MEGAN THOMPSON: Israel supports taking the redistricting power away from state legislators and putting independent commissions in charge.  Miller says that’s not so simple.

CANDICE MILLER:  You’re never gonna take politics out of politics; it’s just impossible. So when they say, “Well, we’re gonna get a non-political group that’s gonna draw these lines.” Uh, Okay. (laugh) I don’t know if anyone believes that.  I don’t know who these nonpolitical people are, they’re gonna draw political lines that have no interest in politics?  Maybe.

MEGAN THOMPSON: Israel – who will now chair an institute on global issues at Long Island University –  left Congress in part because he came to dread the fundraising.

Not just for his own campaigns, but for fellow Democrats when he chaired the Democratic Congressional Campaign Committee.

STEVE ISRAEL: I actually calculated the amount of time that I spent raising money for my re-elections over 16 years: 4,200 hours on the phone asking people for money, dialing for dollars. 1600 separate cocktail parties.
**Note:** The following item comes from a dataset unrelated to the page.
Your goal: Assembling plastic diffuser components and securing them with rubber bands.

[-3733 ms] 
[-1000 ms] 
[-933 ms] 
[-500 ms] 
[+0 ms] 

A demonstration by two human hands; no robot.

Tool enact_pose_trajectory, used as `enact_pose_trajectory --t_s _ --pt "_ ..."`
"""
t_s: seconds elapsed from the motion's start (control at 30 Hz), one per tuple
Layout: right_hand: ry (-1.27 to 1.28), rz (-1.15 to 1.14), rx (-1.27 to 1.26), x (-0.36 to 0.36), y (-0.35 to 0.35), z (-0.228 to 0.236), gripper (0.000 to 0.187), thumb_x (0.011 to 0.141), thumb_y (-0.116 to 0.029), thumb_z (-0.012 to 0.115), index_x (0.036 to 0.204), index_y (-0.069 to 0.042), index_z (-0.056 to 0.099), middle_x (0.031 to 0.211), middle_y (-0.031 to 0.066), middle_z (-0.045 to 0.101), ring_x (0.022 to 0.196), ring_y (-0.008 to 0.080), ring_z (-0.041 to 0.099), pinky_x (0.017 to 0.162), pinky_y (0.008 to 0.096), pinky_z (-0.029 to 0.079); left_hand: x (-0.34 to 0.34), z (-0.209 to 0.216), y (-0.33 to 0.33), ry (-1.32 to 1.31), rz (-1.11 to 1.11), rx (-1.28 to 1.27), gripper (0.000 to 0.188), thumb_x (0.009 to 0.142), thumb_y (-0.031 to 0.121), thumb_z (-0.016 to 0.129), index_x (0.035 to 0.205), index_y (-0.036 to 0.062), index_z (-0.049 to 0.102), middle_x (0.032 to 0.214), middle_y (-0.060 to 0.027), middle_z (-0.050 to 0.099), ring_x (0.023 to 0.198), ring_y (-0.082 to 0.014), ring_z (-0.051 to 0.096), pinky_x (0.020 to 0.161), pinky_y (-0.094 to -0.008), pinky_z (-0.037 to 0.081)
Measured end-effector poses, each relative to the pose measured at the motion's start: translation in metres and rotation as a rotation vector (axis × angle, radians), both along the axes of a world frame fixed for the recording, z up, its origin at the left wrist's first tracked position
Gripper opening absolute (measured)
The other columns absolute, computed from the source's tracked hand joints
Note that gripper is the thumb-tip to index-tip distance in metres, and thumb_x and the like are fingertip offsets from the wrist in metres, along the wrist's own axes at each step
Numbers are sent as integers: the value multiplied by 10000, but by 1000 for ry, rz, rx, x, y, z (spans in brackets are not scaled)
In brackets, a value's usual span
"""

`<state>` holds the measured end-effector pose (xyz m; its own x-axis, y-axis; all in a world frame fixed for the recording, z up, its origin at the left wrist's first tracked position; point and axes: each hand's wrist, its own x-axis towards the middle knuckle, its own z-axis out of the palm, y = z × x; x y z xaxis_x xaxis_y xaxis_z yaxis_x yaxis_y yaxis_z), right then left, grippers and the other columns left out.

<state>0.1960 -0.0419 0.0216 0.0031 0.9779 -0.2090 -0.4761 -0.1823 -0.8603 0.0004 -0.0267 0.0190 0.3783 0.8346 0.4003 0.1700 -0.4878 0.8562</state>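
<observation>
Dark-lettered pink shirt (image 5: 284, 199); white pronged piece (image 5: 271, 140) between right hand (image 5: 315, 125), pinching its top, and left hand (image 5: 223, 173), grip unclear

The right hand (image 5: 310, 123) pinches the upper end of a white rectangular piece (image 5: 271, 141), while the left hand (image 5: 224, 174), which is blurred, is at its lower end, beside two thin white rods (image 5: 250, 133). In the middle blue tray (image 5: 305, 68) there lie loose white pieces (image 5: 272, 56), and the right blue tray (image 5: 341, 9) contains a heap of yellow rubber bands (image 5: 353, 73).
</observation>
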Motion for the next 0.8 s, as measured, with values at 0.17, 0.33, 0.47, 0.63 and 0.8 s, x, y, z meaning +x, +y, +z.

That’s 4,200 hours that I wasn’t spending trying to figure out how we’re gonna strengthen Medicare, trying to figure out how we’re gonna make sure that the middle class grows their paychecks.

MEGAN THOMPSON: The need for infrastructure improvements is one area where Israel and Miller see common ground.  In her new job as Macomb County public works commissioner, Miller has had to deal with a massive sinkhole caused by a broken sewer line.

CANDICE MILLER: That’s a very vivid demonstration of how our immediate area and quite frankly this could happen in lots of places in our country because we have not addressed infrastructure. We’ve not invested enough infrastructure. And so I’m very hopeful President Trump will be able to get a very good transportation and infrastructure investment bill through.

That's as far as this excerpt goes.